Effects of interlayer Dzyaloshinskii-Moriya interaction on the shape and dynamics of magnetic twin-skyrmions

TL;DR

This paper investigates how interlayer Dzyaloshinskii-Moriya interaction affects the shape, stability, and dynamics of magnetic twin-skyrmions in bilayer systems, revealing new ways to manipulate skyrmions for data storage.

Contribution

It demonstrates the influence of interlayer Dzyaloshinskii-Moriya interaction on twin-skyrmion configurations and their current-driven dynamics, offering novel insights for skyrmion-based applications.

Findings

Twin-skyrmion shape adapts to IL-DMI direction.

Skyrmion velocity and Hall angle depend on current polarization.

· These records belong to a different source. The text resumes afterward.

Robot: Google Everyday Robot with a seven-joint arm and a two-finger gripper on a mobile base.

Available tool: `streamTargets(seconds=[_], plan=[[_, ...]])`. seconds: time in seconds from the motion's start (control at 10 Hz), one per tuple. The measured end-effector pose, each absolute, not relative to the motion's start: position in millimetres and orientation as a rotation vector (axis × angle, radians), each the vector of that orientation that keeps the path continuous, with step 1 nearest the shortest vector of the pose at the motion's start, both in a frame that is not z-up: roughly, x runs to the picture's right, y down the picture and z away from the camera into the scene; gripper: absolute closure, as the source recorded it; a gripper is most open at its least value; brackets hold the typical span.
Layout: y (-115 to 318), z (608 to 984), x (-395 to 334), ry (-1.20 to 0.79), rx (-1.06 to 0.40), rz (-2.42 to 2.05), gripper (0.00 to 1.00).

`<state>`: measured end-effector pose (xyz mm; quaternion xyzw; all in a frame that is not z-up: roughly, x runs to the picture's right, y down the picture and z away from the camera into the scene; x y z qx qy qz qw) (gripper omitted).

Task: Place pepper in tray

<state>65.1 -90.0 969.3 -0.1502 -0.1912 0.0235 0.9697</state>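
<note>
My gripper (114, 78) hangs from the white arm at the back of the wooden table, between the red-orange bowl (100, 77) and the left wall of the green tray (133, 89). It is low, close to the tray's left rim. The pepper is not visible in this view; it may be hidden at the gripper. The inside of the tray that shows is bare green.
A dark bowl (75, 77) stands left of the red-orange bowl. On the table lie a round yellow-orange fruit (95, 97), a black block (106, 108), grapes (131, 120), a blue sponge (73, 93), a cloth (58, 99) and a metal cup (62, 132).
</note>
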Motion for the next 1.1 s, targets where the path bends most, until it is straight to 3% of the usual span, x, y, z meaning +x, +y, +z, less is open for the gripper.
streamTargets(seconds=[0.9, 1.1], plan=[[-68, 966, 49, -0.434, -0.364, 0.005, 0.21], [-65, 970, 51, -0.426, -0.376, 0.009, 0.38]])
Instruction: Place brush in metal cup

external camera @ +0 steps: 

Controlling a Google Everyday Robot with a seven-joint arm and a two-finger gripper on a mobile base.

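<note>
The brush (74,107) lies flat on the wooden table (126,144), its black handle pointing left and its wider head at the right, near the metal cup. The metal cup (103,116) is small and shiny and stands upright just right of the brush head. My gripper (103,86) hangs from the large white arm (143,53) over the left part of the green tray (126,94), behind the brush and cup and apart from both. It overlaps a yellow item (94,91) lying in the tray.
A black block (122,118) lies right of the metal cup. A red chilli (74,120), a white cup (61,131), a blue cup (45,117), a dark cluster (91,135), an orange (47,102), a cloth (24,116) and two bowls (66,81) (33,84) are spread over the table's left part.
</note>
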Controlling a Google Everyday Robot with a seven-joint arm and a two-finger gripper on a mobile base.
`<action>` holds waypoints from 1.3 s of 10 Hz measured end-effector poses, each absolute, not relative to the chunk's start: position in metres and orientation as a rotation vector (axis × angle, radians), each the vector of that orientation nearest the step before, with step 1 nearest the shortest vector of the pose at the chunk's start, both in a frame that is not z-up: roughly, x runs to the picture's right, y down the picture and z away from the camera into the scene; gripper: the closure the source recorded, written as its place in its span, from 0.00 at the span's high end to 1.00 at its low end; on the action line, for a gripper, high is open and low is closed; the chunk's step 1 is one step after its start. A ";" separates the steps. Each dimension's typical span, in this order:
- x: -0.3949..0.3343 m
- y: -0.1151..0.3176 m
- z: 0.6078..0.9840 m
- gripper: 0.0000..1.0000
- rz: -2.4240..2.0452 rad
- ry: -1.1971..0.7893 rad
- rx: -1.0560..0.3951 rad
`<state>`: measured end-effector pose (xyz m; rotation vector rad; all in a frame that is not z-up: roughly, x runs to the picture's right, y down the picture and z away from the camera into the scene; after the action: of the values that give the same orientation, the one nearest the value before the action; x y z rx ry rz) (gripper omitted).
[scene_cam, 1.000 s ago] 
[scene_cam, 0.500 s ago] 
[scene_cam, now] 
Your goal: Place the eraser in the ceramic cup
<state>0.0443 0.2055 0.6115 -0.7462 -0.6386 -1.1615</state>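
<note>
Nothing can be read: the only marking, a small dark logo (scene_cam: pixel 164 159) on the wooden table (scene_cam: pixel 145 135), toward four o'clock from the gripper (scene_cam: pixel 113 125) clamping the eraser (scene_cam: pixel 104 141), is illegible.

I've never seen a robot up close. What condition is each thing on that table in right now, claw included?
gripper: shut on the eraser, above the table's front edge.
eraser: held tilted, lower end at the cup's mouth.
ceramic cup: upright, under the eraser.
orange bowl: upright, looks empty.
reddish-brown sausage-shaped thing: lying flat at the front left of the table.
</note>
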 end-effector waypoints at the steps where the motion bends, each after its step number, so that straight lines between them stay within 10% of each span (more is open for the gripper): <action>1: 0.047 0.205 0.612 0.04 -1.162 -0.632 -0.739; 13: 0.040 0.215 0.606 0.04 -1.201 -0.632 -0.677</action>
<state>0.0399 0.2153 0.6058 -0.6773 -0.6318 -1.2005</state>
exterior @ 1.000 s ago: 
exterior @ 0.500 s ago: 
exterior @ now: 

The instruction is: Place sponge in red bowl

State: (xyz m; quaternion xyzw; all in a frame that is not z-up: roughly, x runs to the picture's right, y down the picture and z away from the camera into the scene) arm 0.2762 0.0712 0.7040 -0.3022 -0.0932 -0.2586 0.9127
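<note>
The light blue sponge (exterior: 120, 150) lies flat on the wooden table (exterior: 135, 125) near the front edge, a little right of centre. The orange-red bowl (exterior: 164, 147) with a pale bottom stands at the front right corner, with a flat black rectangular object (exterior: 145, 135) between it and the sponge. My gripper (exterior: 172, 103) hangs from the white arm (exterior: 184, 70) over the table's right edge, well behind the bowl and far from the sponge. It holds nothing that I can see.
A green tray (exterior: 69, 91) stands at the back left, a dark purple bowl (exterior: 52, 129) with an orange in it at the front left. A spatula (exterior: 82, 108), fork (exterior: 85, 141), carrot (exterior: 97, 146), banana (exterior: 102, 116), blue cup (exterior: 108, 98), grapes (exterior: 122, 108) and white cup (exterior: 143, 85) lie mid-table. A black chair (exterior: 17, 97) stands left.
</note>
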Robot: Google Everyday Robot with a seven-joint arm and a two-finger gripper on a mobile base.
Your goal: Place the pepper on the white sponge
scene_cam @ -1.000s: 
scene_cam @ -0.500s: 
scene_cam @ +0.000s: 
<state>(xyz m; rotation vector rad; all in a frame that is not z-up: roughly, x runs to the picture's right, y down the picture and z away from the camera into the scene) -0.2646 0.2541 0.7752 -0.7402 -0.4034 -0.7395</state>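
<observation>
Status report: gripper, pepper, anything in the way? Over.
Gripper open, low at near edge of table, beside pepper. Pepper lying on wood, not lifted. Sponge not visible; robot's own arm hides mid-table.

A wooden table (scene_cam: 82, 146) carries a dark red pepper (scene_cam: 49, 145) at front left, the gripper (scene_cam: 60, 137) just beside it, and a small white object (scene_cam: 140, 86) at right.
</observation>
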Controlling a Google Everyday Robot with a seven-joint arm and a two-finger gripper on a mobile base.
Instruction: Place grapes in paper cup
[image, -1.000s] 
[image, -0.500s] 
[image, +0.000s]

IL-DMI enables new skyrmion manipulation strategies.

Abstract

Magnetic skyrmions have been proposed as promising candidates for storing information due to their high stability and easy manipulation by spin-polarized currents. Here, we study how these properties are influenced by the interlayer Dzyaloshinskii--Moriya interaction (IL-DMI), which stabilizes twin-skyrmions in magnetic bilayers. We find that the spin configuration of the twin-skyrmion adapts to the direction of the IL-DMI by elongating or changing the helicities in the two layers. Driving the skyrmions by spin-polarized currents in the current-perpendicular-to-plane configuration, we observe significant changes either in the skyrmion velocity or in the skyrmion Hall angle depending on the current polarization. These findings unravel further prospects for skyrmion manipulation enabled by the IL-DMI.